So, we can hide 4TL and the NB by using the scheme=interface option, which will automatically hide fragments that weren’t even considered in the interface definition. This is possible because the residues defining these fragments are stored internally in the `intf.interface_fragments <>`__ object, and get re-used here.

From the docs:

* 'interface':
    use only the fragments in
    :obj:`self.interface_fragments`. Will
    only work if self.is_interface is True
[6]:
intf.plot_freqs_as_flareplot(3.5,
                             scheme="interface",
                            fragments=fragments,
                            fragment_names=fragment_names,
                            );
ifig.savefig("flare.interface.w_fragments.pdf")
Drawing this many dots (1031 residues + 6 padding spaces) in a panel 10.0 inches wide/high
forces too small dotsizes and fontsizes. If crowding effects occur, either reduce the
number of residues or increase the panel size
../_images/notebooks_Flareplot_Schemes_13_1.png

Now, we only have the fragments that were interesting to us to begin with. Still, a lot of unused space, because some of the fragments we included in the interface definition (G\(\beta\) and G\(\gamma\)), as potential interface partners, don’t have any contacts with the B2AR (at 3.5 Angstrom) in the 3SN6 structure. So, we hide them in the next paragraph.
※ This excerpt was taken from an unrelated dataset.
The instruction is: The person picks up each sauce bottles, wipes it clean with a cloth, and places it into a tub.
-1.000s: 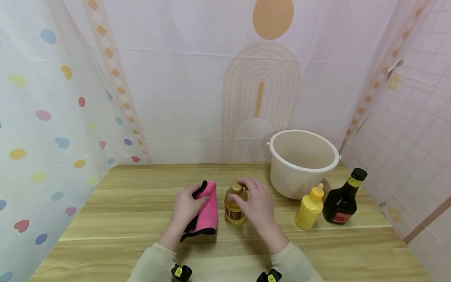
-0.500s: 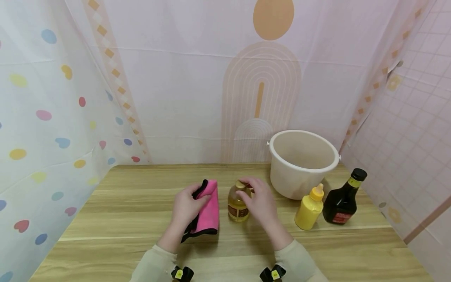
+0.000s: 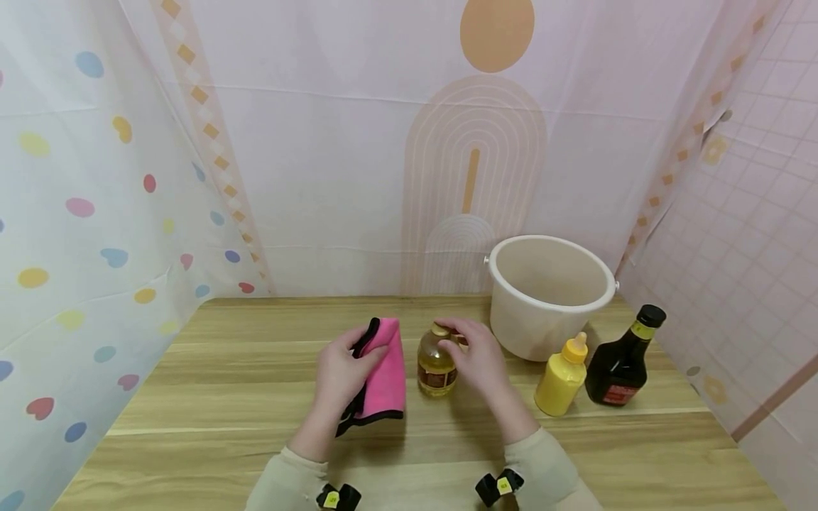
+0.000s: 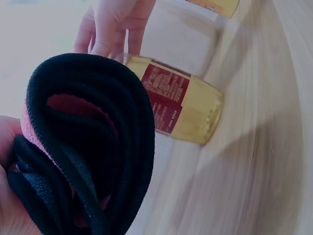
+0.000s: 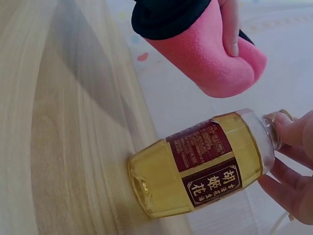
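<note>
My left hand (image 3: 341,369) grips a folded pink cloth (image 3: 386,369) with black edging, its rolled layers facing the camera in the left wrist view. Just right of it is a small bottle of golden oil (image 3: 437,365) with a dark red label. My right hand (image 3: 476,355) pinches this bottle at its neck, thumb on the near side, as the right wrist view shows. The bottle's base is right at the wooden tabletop (image 5: 83,147). A gap separates cloth and bottle.
A white bucket (image 3: 511,319) stands at the back right. In front of it are a yellow squeeze bottle (image 3: 557,383) and a dark sauce bottle (image 3: 618,369) with a black cap. A patterned curtain (image 3: 319,177) hangs behind the table.
The oil bottle has shifted a little to the right and away, with my right hand. My left hand and the cloth have moved slightly right and up in the head view.
</note>
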Demonstrator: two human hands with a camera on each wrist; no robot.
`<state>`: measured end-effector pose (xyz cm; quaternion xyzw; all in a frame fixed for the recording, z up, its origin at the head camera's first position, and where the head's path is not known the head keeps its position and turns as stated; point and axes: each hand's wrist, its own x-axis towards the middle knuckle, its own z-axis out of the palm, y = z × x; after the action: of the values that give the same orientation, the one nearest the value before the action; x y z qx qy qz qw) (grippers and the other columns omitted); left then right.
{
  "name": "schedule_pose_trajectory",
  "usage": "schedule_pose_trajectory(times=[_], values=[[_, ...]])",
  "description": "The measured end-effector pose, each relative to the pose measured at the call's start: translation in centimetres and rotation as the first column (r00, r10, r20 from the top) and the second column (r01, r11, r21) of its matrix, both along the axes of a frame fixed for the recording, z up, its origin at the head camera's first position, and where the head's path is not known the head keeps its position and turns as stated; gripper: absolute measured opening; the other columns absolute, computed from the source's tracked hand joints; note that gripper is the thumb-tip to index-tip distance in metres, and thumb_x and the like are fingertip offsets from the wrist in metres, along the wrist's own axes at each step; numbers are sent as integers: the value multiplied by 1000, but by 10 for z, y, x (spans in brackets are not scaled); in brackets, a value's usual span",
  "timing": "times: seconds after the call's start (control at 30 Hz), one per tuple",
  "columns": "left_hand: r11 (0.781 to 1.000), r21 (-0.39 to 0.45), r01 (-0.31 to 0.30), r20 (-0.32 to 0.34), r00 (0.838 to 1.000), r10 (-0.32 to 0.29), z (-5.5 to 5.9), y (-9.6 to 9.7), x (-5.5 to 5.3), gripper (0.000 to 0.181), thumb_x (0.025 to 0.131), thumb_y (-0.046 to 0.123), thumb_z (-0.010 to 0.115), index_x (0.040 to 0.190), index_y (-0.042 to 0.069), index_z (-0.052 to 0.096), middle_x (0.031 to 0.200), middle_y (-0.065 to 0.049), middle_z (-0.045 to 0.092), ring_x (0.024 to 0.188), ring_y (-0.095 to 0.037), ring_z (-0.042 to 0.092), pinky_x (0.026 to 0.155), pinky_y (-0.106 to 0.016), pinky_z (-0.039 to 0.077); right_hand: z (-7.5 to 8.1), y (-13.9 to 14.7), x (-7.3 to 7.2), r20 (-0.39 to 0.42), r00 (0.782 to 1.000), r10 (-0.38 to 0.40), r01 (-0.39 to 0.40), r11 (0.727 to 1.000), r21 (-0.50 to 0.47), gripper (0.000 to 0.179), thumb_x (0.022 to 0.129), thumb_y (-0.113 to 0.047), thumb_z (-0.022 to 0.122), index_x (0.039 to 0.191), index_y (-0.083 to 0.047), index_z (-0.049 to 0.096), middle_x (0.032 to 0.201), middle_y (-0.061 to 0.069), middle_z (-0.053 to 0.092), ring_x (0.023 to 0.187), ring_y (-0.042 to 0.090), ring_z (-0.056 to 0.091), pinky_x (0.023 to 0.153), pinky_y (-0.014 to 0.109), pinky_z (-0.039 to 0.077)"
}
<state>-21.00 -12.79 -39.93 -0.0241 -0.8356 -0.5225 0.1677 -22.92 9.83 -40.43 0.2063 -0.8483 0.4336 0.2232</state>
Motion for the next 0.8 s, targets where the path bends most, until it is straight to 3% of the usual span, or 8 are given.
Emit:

Unused Space: scheme=interface_sparse

From the docs:

* 'interface_sparse':
    like 'interface', but using the input :obj:`fragments`
    to break self.interface_fragments (which are only two,
    by definition) further down into other fragments.
    Of these, show only the ones where at least one residue
    participates in the interface. If :obj:`fragments` is
    None, `scheme='interface'` and `scheme='interface_sparse'`
    are the same thing.
[7]:
ifig, iax = intf.plot_freqs_as_flareplot(3.5,
                                         scheme="interface_sparse",
                                         fragments=fragments,
                                         fragment_names=fragment_names,
                                         SS=True,
                                        );
ifig.savefig("flare.interface_sparse.w_fragments.pdf")
Drawing this many dots (633 residues + 4 padding spaces) in a panel 10.0 inches wide/high
forces too small dotsizes and fontsizes. If crowding effects occur, either reduce the
number of residues or increase the panel size
../_images/notebooks_Flareplot_Schemes_15_1.png

Note that the residues are now annotated with their secondary structure (SS=True) as an extra color-coded ring of letters:

  • \(\alpha\)-helix is purple H

  • \(\beta\)-sheet is yellow B

  • random coil is cyan C

Now, we can e.g. identify the helices and loops. E.g. we see the CT of the G\(\alpha\) (around 9 o’clock in the plot) is responsible for most contacts. It is mostly helical, except for the last, terminal residues. In the B2AR, we can identify helical domains and the loops connecting them. If we walk the the B2AR-fragment counter-clockwise (starting at around 3 o’clock), we see the last few CT residues as coil, then H8, then the H8-TM7 coil, then H7, then a loop, then TM6, then a loop, and then TM5.

Using the Blank Space

The next step is either to get rid of the unused, blank space (see further down) or to use it for something. In the next paragraph, we use it to inform about sub-fragments of the topology. In our case, we do this by using

Consensus Labels

We now incorporate consensus labels for the receptor and the G-protein into the flareplot. In mdciao, consensus labels are dealt with using the LabelerConsensus objects. These were created at the very top of the notebook with :

GPCR = mdciao.nomenclature.LabelerGPCR("adrb2_human")
CGN = mdciao.nomenclature.LabelerCGN("3SN6")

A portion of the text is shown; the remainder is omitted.